WORK ORDER
All lines from the first line of the material up to and including the line with "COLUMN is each" must be copied exactly, and no others.

DATA SECTION
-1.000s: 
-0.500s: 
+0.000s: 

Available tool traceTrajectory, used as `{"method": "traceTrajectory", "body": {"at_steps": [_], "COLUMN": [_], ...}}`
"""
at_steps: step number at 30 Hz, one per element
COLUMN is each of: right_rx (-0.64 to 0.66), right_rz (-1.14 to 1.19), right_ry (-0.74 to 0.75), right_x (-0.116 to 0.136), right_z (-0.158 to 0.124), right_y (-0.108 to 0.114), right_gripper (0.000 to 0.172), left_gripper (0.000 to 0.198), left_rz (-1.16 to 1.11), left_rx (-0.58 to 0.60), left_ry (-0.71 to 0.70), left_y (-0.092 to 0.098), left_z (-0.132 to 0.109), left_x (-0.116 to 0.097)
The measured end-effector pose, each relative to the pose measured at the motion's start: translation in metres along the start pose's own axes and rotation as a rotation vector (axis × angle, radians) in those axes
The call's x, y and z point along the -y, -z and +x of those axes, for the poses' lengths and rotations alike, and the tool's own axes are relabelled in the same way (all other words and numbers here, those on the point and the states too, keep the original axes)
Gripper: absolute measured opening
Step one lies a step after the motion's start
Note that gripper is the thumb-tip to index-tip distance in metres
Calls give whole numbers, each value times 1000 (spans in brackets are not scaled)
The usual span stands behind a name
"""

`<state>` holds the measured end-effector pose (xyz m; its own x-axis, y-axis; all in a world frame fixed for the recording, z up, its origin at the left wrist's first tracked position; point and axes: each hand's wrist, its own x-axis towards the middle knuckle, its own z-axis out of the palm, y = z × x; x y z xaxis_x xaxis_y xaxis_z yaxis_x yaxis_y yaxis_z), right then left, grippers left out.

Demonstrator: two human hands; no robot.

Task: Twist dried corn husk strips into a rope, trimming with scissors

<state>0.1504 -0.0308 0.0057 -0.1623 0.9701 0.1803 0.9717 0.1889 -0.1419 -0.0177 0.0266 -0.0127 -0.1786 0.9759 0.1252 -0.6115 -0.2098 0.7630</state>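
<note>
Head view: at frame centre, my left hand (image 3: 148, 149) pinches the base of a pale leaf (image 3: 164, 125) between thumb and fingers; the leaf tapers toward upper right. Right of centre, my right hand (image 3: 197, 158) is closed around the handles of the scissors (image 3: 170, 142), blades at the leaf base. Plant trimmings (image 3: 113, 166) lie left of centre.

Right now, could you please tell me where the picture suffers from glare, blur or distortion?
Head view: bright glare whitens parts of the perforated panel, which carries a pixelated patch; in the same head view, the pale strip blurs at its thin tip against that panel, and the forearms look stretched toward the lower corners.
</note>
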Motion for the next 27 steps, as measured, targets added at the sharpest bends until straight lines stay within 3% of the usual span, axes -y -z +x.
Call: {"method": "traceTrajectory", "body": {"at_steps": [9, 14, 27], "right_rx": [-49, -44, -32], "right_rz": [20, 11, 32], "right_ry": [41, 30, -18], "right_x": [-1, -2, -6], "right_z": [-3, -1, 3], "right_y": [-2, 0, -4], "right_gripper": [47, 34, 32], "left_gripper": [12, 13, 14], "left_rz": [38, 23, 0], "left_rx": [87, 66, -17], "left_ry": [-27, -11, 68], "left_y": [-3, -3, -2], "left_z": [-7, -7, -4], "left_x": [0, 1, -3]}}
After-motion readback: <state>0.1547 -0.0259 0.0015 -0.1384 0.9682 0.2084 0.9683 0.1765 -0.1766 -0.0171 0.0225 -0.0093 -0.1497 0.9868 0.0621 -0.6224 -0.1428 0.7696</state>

EXERCISE OUTPUT
-1.000s: 
-0.500s: 
+0.000s: 

Available tool traceTrajectory, used as `{"method": "traceTrajectory", "body": {"at_steps": [_], "COLUMN": [_], ...}}`
"""
at_steps: step number at 30 Hz, one per element
COLUMN is each of: right_rx (-0.64 to 0.66), right_rz (-1.14 to 1.19), right_ry (-0.74 to 0.75), right_x (-0.116 to 0.136), right_z (-0.158 to 0.124), right_y (-0.108 to 0.114), right_gripper (0.000 to 0.172), left_gripper (0.000 to 0.198), left_rz (-1.16 to 1.11), left_rx (-0.58 to 0.60), left_ry (-0.71 to 0.70), left_y (-0.092 to 0.098), left_z (-0.132 to 0.109), left_x (-0.116 to 0.097)

The exercise is done; no more work remains.